**WORK TO COMPLETE:**
Copy every line of the records below where the word "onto" occurs.

**PROVIDED ENTRIES:**

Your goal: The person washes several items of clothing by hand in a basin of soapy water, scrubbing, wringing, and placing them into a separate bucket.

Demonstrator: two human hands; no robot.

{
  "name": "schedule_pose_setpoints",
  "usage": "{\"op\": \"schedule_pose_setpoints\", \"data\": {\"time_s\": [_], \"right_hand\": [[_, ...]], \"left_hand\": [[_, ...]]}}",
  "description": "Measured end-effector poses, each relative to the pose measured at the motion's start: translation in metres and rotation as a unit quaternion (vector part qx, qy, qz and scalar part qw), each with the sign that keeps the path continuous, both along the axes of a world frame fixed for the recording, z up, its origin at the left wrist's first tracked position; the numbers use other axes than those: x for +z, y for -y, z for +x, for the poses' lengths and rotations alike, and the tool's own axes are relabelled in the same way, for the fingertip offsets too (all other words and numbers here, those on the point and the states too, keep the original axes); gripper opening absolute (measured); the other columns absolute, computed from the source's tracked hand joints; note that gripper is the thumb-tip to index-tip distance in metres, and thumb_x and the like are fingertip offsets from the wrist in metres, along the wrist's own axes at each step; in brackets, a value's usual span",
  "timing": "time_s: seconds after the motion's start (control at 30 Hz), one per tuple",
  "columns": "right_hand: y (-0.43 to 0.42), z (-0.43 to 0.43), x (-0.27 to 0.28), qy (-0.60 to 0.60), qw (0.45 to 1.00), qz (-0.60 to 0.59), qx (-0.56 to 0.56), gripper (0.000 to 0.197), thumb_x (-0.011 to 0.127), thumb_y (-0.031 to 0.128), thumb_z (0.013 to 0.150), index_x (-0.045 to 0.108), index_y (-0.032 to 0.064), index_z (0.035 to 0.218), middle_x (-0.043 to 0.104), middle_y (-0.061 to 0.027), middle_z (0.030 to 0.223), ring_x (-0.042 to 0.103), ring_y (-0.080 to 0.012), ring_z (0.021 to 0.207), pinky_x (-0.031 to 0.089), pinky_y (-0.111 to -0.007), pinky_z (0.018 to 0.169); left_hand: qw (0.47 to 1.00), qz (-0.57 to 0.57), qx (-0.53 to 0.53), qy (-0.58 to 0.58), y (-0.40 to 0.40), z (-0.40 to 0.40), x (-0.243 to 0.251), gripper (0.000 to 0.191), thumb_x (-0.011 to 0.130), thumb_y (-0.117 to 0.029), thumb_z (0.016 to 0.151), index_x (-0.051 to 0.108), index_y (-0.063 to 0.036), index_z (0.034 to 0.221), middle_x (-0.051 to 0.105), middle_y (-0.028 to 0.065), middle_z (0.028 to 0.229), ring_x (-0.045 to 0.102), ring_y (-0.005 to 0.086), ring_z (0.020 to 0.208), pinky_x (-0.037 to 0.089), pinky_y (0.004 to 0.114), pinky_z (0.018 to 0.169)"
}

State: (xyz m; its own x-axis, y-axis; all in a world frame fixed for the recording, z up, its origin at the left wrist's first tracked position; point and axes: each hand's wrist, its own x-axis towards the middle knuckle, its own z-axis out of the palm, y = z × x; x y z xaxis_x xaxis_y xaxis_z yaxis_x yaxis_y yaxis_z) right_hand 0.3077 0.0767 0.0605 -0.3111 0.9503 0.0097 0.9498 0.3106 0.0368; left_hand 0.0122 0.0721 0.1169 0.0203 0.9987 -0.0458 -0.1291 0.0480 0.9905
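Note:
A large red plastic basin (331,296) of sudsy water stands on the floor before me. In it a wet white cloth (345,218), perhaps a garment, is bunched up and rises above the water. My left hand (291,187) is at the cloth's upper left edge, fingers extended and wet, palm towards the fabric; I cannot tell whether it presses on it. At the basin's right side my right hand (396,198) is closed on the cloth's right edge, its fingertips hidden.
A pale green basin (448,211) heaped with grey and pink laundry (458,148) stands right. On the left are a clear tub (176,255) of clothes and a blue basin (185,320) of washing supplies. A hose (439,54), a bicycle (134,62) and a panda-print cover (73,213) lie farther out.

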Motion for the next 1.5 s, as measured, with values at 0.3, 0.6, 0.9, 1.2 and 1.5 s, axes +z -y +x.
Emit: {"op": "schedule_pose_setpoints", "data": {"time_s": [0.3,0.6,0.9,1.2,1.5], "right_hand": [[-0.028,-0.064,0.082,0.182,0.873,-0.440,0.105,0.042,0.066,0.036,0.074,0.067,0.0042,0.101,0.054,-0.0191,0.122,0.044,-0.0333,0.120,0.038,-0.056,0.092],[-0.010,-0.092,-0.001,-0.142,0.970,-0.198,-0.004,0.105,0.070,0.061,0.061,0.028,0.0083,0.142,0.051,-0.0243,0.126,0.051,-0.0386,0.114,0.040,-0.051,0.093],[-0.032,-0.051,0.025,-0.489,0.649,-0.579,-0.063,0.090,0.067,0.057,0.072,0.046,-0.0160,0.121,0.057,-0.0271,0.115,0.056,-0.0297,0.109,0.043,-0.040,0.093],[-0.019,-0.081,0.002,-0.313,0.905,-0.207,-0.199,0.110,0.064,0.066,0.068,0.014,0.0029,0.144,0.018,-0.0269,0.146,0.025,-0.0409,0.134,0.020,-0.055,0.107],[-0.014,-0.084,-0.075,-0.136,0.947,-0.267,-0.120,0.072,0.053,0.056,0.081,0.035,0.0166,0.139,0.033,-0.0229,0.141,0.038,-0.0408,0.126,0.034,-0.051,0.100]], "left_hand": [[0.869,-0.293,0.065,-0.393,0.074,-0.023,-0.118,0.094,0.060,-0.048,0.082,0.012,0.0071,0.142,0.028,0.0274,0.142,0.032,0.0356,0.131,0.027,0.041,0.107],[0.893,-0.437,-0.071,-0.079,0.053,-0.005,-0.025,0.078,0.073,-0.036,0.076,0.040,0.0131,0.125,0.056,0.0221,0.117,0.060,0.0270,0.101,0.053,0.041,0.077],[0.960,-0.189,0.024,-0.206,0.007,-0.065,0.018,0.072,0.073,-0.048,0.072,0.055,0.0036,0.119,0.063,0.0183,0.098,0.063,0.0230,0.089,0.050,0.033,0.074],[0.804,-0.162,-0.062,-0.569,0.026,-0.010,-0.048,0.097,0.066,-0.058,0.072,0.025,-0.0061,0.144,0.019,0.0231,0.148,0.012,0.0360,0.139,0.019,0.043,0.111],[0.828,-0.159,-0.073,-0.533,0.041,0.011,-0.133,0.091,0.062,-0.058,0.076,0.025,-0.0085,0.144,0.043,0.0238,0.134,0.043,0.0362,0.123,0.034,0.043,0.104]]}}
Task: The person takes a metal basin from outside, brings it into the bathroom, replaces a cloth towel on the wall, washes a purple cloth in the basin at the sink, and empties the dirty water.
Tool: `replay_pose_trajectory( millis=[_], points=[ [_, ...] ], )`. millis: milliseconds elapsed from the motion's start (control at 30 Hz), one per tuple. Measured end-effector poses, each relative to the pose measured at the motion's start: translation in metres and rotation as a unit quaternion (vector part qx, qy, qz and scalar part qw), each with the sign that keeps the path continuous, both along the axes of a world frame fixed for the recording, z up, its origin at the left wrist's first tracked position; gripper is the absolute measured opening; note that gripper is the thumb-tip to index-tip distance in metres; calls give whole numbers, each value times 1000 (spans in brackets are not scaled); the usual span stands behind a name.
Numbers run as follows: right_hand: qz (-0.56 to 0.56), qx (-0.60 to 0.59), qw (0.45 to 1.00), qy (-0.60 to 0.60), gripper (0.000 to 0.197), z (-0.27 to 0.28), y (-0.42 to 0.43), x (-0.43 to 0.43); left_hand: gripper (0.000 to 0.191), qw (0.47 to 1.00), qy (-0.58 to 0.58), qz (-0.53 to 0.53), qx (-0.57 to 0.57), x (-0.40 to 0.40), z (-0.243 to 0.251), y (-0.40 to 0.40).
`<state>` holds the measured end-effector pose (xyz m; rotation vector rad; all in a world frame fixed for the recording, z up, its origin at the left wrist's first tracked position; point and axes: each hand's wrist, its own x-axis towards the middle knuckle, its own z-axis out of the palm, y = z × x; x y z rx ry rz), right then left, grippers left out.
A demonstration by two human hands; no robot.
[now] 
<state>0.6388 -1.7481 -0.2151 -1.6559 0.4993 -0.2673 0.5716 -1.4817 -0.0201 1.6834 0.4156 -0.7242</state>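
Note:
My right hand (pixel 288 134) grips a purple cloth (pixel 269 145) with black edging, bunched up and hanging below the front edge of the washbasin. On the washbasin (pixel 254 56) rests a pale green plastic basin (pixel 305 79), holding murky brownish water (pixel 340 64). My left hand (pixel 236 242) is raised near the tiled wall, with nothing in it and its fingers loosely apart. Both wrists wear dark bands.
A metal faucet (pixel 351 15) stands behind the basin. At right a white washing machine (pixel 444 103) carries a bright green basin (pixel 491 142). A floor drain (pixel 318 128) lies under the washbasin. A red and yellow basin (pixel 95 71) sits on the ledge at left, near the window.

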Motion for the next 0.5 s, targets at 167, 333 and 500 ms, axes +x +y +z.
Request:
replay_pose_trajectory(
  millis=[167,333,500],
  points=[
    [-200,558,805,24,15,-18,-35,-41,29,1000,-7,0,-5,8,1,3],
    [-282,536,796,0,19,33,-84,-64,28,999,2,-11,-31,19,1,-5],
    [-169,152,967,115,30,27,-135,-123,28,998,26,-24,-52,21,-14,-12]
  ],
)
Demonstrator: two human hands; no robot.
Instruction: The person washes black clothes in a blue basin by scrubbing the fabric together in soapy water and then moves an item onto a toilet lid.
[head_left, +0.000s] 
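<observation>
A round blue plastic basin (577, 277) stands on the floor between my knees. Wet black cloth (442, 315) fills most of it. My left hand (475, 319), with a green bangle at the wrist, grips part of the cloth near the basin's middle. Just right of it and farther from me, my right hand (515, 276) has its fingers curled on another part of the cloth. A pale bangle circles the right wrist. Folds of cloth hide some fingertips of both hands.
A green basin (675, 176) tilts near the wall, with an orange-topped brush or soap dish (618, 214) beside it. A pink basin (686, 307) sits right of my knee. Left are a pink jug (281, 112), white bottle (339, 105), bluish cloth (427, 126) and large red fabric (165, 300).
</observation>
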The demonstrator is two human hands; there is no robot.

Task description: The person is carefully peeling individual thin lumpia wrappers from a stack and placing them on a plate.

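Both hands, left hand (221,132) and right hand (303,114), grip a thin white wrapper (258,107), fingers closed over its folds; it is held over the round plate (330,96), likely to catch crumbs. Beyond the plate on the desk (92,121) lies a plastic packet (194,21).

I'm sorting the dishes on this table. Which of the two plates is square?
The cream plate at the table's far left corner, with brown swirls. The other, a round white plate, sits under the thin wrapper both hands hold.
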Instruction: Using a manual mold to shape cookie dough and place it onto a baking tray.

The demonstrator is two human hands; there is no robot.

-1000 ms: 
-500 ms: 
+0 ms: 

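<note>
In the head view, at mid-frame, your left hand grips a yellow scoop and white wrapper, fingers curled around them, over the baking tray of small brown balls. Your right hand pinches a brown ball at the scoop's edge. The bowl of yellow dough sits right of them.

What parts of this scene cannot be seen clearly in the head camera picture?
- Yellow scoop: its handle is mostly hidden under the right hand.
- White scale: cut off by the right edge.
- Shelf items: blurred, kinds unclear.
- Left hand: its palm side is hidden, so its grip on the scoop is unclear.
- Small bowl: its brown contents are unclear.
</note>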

**TASK OUTPUT:**
Instruction: The person washes black clothes in a blue basin by scrubbing the fabric together in soapy water and then moves an item onto a toilet lid.
Instruction: Using a manual mold to shape cookie dough and place it onto a baking tray.

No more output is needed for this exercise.